With icicles, ice rinks, and snow a bound, what better time to have a little fun with some ice exploration?
Now that there is snow on the ground, ice is everywhere. The morning before I teach this lesson, I add ice to the sensory table, including icicles and snow if possible. This give the kids a chance to explore ice without the food coloring or salt, which we will explore later.
Here are my lesson plans:
Lesson Title: Ice Exploration for PreK and Kindergarten.
Objectives: Students will use senses and tools to gather information, investigate materials, and observe processes and relationships.
Materials: Book: Mice On Ice by , Trays or plastic containers, ice cubes, colored ice cubes (add food coloring to the water before freezing) or blocks of ice (frozen in plastic bowls the night before) – keep frozen outside, salt, food coloring or water colors.
Note: Have ice in the sensory table as a morning activity
Introduction: First, read the book, Mice on Ice.
Ask, “Have you noticed that everything seems to be covered in ice?

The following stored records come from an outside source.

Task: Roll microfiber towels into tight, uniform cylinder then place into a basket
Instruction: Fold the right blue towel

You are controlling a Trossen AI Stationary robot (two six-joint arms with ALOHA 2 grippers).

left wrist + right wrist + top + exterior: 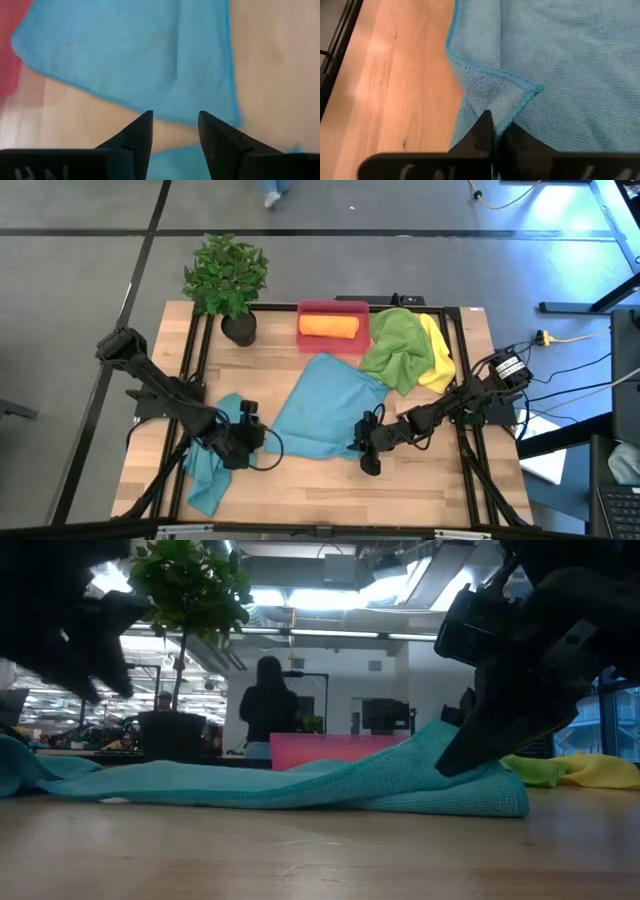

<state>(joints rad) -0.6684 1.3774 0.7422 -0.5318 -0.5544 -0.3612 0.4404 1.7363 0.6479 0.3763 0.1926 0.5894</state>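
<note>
Teal towel [325, 408] lay spread mid-table, one corner reaching toward the basket [333, 308]. My right gripper [492, 131] was pinched shut on its near corner, hem folded up between the tips. My left gripper [175, 131] had its tips apart, nothing between them, hovering over bare wood just short of the towel's edge, with the second teal towel [208, 470] bunched under that arm.

Handling guess: light, limp, zero stiffness. It'd drape and drag, not slide as a sheet. Terry pile looked grippy on wood, so corners would pull before the body followed. Best holds were the stitched hem at the corners; the middle would just bunch.

Orange towel [329, 326] sat already rolled in the basket. Green towel [397, 350] and yellow towel [436, 352] were heaped together at the far right, touching the teal one.

Table [420, 490]: pale wood planks, flat, inside a black frame. Potted plant [227, 280] at the far left corner. Beyond: open lab, bright ceiling lights, a person [268, 705] standing well back.
</note>
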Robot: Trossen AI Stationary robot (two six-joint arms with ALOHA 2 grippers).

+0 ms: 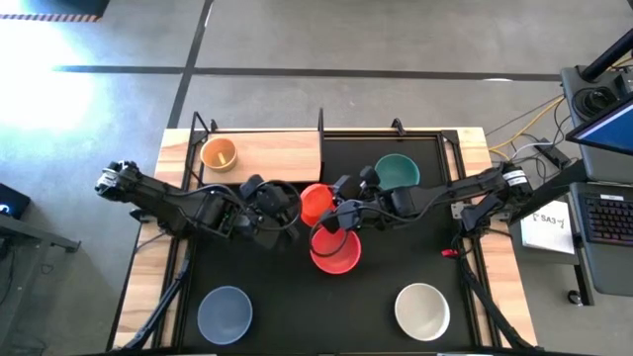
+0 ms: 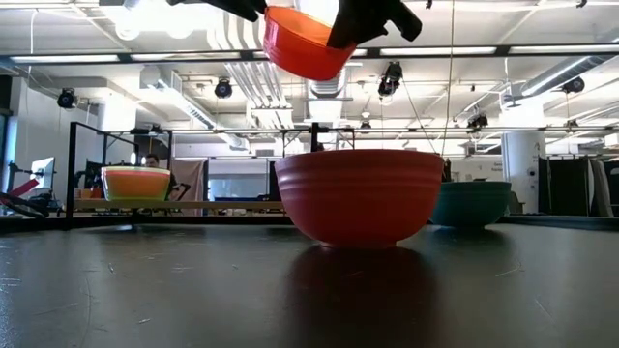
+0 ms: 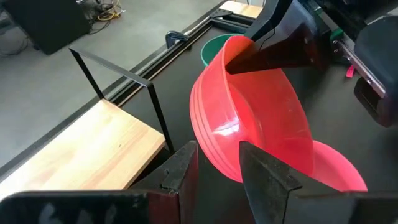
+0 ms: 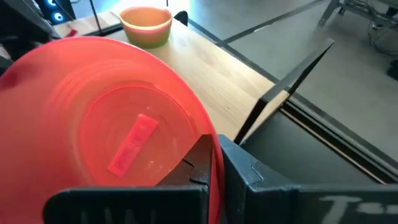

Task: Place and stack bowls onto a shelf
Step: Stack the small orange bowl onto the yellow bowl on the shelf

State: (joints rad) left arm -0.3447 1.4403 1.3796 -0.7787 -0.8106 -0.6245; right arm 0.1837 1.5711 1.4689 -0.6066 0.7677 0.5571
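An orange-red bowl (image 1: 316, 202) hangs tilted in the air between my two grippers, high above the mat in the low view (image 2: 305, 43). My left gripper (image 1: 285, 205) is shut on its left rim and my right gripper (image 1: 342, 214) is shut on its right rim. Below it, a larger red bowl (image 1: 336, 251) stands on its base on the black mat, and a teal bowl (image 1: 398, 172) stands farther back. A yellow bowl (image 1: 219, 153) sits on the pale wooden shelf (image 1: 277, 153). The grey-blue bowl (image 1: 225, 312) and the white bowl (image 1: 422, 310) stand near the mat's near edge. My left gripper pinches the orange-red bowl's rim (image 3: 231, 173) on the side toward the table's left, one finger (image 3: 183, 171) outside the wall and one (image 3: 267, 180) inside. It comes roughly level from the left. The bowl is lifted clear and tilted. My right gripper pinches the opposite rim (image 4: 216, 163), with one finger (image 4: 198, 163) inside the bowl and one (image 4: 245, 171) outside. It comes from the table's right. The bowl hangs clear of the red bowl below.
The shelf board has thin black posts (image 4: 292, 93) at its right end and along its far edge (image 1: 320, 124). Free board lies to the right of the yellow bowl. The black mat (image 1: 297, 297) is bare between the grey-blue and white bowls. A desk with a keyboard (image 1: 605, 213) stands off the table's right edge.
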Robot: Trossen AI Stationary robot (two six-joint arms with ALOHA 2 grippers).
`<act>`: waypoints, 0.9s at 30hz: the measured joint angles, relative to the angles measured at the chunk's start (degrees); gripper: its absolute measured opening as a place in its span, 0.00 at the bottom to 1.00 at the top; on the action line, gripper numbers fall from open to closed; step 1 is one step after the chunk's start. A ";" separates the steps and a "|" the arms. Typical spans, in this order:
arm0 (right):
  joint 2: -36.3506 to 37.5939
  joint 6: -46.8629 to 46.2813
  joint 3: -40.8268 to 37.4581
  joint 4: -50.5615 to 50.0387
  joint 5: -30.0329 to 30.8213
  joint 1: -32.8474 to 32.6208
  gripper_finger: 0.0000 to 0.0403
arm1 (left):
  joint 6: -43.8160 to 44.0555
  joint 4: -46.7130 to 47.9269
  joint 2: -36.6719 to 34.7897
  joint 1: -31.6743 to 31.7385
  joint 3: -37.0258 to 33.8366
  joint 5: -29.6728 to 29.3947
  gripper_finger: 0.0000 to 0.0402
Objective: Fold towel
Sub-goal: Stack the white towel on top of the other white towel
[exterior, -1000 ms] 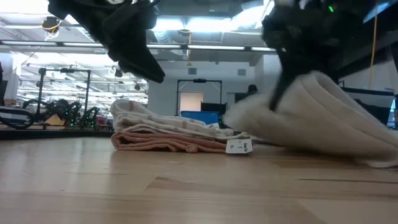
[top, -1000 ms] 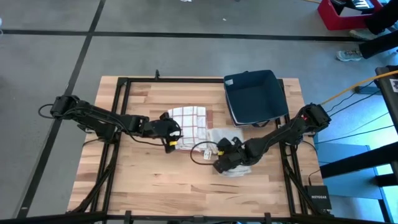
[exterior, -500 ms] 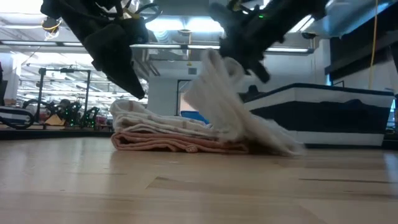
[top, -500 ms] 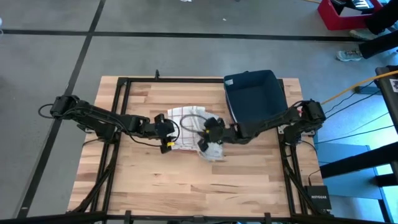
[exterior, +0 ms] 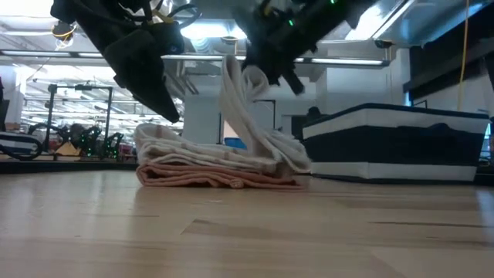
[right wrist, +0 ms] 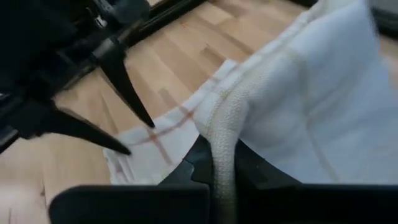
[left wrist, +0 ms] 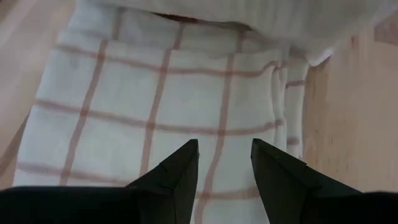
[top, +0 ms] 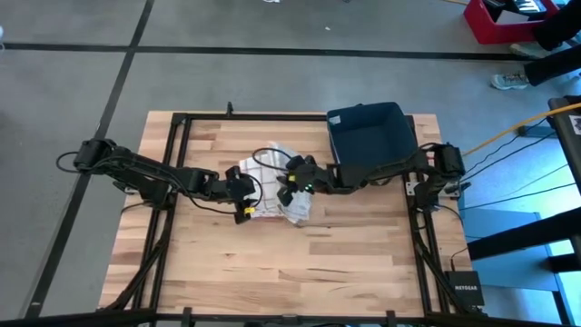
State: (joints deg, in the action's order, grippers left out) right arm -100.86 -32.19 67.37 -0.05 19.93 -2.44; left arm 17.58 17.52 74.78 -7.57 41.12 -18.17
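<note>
A white towel with thin red checks (top: 261, 171) lies partly folded mid-table, its lower layers flat on the wood (exterior: 208, 174). My left gripper (top: 247, 198) is open and hovers just over the towel's left end (left wrist: 155, 99), with its fingers (left wrist: 183, 171) pointing down. My right gripper (top: 292, 182) is shut on a raised fold of the towel (exterior: 239, 85) above the pile's right part. In the right wrist view my left gripper (right wrist: 118, 87) shows beyond the towel. My right gripper (right wrist: 217, 168) pinches a thick rolled fold of the towel's edge (right wrist: 225, 118) between its two fingers, several layers together. It comes slanting down from the table's right. The held part stands lifted above the pile, and the cloth hangs slack from it down onto the folded layers (exterior: 282, 158).
A dark blue bin (top: 372, 141) stands at the far right of the table, close behind my right arm, and also shows in the low view (exterior: 401, 143). Bare wood (top: 272, 263) lies along the near side. A black frame (top: 182, 118) rims the table.
My right gripper has swept from the near right of the table toward the left and far side, rising as it went. It carried the towel's loose end along, so that end is lifted off the wood and drawn over the folded pile. The pile itself has stayed put.
</note>
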 joint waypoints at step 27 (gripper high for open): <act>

Where did all this ice come from?”
Students discuss where they think the ice came from.
Say, “Today we will be exploring ice, and observing ice melting.”
Show students the bin of colored ice. Engage the class in a discussion about ice, what they notice about ice, what it feels like, where have they seen it, have they ever been ice skating? etc.
Engagement Activity: During the lesson, students explore how salt makes the ice melt faster and can see the process easily because the ice is colored. Students work at tables exploring the ice blocks, adding the salt to the ice, noting that the ice melts faster when the salt is put on it.
Assessment: Objectives will be met when students explore the process of ice melting and make 2 observations about how the ice is melting and what they think is causing the ice to melt.